» **WHAT IS REQUIRED**:
Locate every line in the material below that has the word "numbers". Copy each of those lines.
▼
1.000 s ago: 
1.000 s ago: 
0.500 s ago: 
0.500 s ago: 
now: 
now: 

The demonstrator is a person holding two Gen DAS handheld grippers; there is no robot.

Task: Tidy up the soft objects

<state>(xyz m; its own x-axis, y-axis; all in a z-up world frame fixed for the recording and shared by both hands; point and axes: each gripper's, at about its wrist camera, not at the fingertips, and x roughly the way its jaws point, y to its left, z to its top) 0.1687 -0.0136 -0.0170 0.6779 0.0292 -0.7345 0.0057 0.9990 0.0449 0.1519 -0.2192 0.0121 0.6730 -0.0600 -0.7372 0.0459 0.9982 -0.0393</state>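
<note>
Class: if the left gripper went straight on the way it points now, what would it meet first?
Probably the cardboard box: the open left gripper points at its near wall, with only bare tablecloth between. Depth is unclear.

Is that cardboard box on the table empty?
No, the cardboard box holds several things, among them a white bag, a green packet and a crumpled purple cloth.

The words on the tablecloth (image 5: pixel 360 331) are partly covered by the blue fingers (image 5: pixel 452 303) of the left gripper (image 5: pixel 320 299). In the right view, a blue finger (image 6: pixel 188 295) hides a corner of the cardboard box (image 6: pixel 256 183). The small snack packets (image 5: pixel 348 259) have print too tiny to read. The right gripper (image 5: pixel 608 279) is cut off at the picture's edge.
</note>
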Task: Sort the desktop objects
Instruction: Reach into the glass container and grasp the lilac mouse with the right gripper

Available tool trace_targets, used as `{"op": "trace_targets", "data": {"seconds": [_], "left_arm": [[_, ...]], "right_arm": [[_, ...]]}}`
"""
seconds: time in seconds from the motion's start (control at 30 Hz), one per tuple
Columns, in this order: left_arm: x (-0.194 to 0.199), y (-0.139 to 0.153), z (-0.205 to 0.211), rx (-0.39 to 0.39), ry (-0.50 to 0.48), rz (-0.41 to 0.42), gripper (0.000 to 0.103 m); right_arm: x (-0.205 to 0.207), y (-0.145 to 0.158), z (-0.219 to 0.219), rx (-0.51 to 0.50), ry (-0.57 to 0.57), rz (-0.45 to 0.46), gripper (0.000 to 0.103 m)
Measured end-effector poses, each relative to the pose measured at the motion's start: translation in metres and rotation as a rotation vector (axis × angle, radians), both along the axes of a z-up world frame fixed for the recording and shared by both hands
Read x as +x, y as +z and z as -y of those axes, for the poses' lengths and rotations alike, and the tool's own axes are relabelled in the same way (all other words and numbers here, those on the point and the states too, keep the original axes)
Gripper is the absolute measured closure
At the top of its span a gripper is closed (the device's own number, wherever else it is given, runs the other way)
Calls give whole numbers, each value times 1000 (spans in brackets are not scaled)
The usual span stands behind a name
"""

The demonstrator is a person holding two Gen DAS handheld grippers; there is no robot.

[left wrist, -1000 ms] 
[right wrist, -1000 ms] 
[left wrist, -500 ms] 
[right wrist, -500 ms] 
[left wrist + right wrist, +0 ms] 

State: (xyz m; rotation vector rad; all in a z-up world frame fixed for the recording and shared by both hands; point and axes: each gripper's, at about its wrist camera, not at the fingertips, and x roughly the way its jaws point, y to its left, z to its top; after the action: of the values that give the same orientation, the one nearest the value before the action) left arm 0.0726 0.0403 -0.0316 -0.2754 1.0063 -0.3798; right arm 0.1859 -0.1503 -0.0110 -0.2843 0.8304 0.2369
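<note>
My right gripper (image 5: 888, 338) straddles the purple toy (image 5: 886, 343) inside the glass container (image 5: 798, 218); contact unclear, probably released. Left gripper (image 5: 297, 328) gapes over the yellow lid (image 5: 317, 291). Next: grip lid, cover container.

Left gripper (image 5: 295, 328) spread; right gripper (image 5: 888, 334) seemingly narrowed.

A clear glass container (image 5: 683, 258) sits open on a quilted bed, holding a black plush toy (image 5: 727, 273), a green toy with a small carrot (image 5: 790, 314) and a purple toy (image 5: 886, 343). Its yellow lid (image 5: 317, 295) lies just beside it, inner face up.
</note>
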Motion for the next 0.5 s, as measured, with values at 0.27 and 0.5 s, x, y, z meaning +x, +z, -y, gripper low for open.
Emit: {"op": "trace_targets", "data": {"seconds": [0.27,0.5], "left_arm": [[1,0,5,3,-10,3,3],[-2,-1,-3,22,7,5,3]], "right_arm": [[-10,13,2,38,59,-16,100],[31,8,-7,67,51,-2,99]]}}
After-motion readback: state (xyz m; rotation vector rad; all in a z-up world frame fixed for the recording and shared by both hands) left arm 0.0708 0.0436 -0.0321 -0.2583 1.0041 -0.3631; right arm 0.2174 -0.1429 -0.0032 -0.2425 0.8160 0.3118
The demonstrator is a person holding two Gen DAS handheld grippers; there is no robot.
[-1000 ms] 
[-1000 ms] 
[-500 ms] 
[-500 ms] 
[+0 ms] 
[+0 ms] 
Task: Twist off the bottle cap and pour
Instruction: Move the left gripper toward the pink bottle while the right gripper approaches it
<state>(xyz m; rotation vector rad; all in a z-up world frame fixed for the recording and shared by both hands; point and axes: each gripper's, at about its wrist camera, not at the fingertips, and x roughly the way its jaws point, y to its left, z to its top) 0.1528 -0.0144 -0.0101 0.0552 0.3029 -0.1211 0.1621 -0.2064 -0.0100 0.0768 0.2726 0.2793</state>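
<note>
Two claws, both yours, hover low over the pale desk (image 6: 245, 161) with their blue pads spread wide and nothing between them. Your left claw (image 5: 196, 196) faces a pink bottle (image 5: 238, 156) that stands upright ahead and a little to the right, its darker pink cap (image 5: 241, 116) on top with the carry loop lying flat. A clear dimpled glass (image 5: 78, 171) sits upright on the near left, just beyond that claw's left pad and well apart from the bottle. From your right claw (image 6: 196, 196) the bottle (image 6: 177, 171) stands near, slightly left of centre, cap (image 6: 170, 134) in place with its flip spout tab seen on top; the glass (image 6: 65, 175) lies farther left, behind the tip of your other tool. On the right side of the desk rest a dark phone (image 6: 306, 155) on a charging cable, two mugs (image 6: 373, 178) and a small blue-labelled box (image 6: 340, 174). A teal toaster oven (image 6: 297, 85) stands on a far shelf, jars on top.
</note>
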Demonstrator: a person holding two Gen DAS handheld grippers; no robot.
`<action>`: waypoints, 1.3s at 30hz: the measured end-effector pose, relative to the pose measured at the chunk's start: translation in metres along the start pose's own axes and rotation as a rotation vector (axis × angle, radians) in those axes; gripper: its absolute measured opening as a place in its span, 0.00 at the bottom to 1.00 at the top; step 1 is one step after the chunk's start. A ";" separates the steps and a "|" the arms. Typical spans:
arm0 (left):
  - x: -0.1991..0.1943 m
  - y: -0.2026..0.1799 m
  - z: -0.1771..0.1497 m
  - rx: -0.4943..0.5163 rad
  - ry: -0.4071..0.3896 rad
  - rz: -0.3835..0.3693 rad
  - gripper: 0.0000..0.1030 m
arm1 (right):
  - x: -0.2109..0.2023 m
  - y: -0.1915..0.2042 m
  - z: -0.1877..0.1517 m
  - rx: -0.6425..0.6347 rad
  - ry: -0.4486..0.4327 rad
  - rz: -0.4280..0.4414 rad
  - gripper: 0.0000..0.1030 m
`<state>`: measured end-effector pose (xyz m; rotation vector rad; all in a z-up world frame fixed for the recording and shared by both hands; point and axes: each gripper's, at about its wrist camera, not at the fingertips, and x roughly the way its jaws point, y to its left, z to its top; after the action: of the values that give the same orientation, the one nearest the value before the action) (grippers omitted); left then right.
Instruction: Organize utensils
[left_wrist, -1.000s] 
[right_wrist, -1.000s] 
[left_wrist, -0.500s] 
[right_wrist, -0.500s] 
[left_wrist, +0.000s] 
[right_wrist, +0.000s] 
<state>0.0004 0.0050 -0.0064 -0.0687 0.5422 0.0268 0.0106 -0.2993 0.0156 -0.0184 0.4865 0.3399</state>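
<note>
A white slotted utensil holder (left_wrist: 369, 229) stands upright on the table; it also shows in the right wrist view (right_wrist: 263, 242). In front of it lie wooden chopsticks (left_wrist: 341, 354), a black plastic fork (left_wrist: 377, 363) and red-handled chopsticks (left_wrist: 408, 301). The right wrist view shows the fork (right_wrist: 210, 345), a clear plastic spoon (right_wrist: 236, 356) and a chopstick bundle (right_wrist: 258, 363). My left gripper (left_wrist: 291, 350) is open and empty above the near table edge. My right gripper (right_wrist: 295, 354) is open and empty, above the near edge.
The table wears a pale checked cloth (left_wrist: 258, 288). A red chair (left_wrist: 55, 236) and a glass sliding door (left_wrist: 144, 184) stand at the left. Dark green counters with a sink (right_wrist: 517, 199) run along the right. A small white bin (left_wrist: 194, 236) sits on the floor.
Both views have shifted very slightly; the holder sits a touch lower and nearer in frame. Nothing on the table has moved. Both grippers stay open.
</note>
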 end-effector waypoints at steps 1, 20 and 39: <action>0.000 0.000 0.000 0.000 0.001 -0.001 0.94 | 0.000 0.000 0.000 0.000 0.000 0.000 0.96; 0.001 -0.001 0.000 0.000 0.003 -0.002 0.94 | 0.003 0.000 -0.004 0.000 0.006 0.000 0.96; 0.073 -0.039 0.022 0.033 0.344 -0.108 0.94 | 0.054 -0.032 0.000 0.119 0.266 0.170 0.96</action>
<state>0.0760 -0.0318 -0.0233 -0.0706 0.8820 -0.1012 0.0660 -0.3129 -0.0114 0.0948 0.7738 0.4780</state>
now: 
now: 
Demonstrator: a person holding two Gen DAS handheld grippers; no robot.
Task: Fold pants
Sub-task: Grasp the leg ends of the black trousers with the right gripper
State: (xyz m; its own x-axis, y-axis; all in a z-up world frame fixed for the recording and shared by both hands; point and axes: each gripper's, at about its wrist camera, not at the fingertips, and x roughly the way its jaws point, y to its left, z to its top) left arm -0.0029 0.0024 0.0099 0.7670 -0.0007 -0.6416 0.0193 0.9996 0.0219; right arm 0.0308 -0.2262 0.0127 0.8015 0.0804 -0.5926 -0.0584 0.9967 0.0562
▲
» **WRITTEN SOLUTION**:
Read x as +x, y as +z and z as -y of those axes, for the poses' lengths and rotations alike, and the tool's own axes are relabelled in the same way (all other words and numbers here, those on the point and the states too, keep the original axes)
Calls give whole numbers, each value times 1000 (spans in brackets are not scaled)

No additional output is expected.